Samsung and Google’s true flagships go head to head.
We’ve already put the smaller versions of these phones, the Galaxy S9 and Pixel 2, head to head — but now, we look at the big ones. In many ways, comparing the Galaxy S9+ to the Google Pixel 2 XL is far more interesting, as they match more closely regarding size, specs, capabilities, and price. Being more expensive and bigger, people have much higher expectations that these are the true flagships from Samsung and Google — so, which one is best for you? We have all of the information you need to decide.
What’s the same
In many ways, Samsung and Google have made very similar flagships. Size-wise, the phones are nearly identical. The Galaxy S9+ has a bit smaller bezels, and its curved display makes it a tad narrower, but the Pixel 2 XL’s slightly smaller screen averages things out, so both phones have a very similar footprint. They’re big, and give you lots of screen to use, but aren’t particularly unwieldy — and in most cases, you can get things done with one hand.

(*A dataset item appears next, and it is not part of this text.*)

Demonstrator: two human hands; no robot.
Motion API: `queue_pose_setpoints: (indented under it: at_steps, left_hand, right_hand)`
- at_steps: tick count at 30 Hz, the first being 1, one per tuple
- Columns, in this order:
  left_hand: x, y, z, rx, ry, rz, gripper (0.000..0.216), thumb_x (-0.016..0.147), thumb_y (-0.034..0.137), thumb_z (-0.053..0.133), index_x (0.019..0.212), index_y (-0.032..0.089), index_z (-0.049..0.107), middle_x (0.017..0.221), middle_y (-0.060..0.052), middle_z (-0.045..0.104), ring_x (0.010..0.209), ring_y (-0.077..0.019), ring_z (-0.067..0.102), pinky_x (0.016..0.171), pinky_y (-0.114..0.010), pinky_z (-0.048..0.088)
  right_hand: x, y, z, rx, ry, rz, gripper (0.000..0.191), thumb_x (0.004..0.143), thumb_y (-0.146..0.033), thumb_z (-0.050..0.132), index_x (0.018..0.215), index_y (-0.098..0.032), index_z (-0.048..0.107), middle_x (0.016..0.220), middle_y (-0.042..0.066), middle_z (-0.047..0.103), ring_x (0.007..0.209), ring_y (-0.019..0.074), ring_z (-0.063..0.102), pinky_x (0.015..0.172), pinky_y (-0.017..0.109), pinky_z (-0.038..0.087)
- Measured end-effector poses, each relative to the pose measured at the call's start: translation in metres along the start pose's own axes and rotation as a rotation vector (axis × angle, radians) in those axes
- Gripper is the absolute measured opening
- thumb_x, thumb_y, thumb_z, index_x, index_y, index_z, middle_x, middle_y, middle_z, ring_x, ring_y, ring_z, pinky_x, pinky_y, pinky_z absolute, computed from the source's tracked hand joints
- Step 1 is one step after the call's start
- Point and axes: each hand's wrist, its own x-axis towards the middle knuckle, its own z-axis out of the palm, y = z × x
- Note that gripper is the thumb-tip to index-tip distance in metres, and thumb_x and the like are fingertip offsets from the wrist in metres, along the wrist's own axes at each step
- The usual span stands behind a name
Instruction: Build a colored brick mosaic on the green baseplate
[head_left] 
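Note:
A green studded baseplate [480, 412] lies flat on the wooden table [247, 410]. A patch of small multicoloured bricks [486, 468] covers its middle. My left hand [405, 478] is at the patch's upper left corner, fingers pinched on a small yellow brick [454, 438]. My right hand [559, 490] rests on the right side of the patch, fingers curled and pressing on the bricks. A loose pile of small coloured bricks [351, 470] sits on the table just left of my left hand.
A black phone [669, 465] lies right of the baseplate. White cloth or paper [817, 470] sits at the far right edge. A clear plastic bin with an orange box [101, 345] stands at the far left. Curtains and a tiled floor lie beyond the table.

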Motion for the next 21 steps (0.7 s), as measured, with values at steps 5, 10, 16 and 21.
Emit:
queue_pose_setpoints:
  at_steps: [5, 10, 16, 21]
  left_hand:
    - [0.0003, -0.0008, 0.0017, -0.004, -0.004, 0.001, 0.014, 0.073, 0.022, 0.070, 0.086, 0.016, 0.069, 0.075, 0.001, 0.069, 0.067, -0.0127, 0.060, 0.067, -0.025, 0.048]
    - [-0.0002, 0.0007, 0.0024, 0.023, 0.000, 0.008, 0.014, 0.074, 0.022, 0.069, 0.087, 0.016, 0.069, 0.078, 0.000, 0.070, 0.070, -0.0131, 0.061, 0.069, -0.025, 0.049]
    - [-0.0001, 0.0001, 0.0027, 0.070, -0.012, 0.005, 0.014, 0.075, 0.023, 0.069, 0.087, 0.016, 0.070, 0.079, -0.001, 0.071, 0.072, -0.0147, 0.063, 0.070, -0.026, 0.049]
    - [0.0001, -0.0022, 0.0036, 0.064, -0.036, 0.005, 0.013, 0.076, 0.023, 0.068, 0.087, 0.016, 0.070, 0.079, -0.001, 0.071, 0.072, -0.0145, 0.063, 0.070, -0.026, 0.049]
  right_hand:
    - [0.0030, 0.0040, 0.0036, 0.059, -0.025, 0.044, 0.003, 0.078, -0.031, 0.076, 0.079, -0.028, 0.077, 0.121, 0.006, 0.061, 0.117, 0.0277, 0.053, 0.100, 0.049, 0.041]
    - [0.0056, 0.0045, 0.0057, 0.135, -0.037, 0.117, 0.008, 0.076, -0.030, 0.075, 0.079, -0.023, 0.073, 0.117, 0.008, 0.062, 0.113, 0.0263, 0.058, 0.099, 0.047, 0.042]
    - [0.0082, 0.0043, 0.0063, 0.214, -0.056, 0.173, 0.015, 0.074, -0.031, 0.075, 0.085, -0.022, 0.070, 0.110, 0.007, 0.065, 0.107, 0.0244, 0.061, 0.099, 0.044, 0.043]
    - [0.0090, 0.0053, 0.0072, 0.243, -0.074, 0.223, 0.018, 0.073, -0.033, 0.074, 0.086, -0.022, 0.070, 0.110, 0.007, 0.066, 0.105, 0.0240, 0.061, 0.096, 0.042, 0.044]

In size and feel, Samsung and Google have made very similar flagships.
They’re both curvy phones, limiting the number of times your hand finds a sharp edge in use. I’ll discuss the merits of glass versus metal below, but both are constructed extremely well and give you the feeling that you got your money’s worth spending $850.

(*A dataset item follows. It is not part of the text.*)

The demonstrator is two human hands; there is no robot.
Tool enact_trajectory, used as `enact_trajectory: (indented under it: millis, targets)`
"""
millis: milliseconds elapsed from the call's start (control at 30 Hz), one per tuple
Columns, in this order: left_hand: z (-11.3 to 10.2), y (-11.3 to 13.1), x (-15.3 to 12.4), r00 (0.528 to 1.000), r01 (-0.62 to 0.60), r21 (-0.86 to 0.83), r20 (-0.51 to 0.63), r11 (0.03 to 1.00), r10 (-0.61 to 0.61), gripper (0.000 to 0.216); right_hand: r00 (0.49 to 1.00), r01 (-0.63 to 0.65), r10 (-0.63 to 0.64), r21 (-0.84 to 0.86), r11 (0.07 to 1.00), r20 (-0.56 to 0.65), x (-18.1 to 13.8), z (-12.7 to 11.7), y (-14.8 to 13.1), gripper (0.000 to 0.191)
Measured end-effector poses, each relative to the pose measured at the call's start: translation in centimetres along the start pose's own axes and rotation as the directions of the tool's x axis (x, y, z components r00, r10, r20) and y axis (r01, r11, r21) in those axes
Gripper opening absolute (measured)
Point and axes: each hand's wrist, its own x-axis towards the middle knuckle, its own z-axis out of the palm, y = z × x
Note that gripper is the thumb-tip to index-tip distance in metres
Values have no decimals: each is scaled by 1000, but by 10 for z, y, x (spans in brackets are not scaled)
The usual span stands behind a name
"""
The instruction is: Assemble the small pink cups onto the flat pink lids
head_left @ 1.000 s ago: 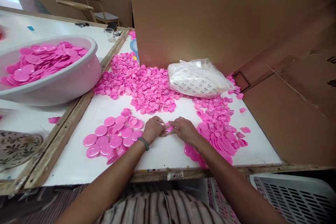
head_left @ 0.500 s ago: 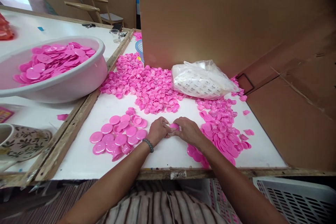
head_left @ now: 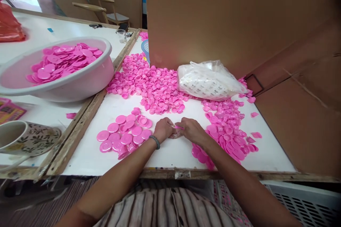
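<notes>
The left hand (head_left: 164, 130) and right hand (head_left: 192, 130) almost meet, both pinching a small pink piece (head_left: 179, 127) between their fingertips, nearer the person than the plastic bag (head_left: 210, 81). Loose pink discs (head_left: 126, 139) lie left of and nearer than the bag; a pink heap (head_left: 157, 88) spreads along its left; another pile (head_left: 226, 131) lies on its near side.

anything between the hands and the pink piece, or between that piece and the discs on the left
Nothing visible separates the left hand or right hand from the pink piece they hold, though they partly hide it. Between it and the pink discs, the left hand itself stands.
</notes>
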Motion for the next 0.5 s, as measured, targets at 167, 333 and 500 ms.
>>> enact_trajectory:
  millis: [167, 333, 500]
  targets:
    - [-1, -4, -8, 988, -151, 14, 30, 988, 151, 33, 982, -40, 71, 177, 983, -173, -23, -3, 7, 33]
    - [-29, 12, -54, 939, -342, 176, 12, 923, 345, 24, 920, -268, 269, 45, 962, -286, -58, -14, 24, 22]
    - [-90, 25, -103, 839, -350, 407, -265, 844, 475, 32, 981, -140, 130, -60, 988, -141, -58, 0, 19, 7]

Samsung Galaxy S9 vs. Google Pixel 2: Which should you buy?
Both phones are water-resistant and have dual speakers that give stereo separation and sound pretty good. Inside the Galaxy S9+ has a slight spec advantage with its newer Snapdragon 845 processor and 6GB of RAM, but you’ll see I have this mentioned in the “same” category because the Pixel 2 XL simply feels just as fast as, or faster than, the Galaxy S9+ in daily use. Chasing specs in this case isn’t a great idea, even though I’ll recognize that a couple years in the future that extra processing power and RAM could make a difference.

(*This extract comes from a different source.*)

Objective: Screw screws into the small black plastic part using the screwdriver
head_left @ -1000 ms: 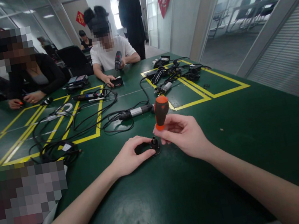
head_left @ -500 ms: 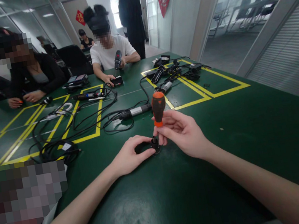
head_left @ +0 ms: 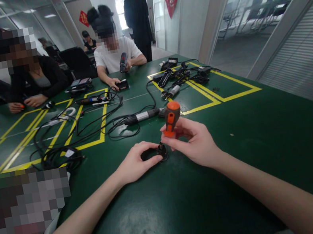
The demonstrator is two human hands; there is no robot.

Outside of that processor and RAM, things are about the same. Both phones have high-resolution displays, and all of the supporting radios and random little specs you expect to see on a high-end phone. Their batteries are almost the same size, and in my experience they offer about the same battery life from day to day — the only real difference being the Galaxy S9+’s inability to settle down and just sip power when in standby, where it just continues to drain at a faster rate than the Pixel 2 XL will if it’s just sitting on a table ostensibly not doing much.
What’s different
Let’s continue the hardware discussion with the parts that differentiate these phones. Whether you like a glass-backed or metal-backed phone is mostly personal choice — and in this case, even the Pixel has a pretty large pane of glass on its back. The Galaxy S9+’s glass enables wireless charging, and it sure looks stunning out of the box. But the glass isn’t nearly as durable as the Pixel 2 XL’s metal, and the number of fingerprints and scratches the Galaxy S9+ picks up over time can be a major disappointment.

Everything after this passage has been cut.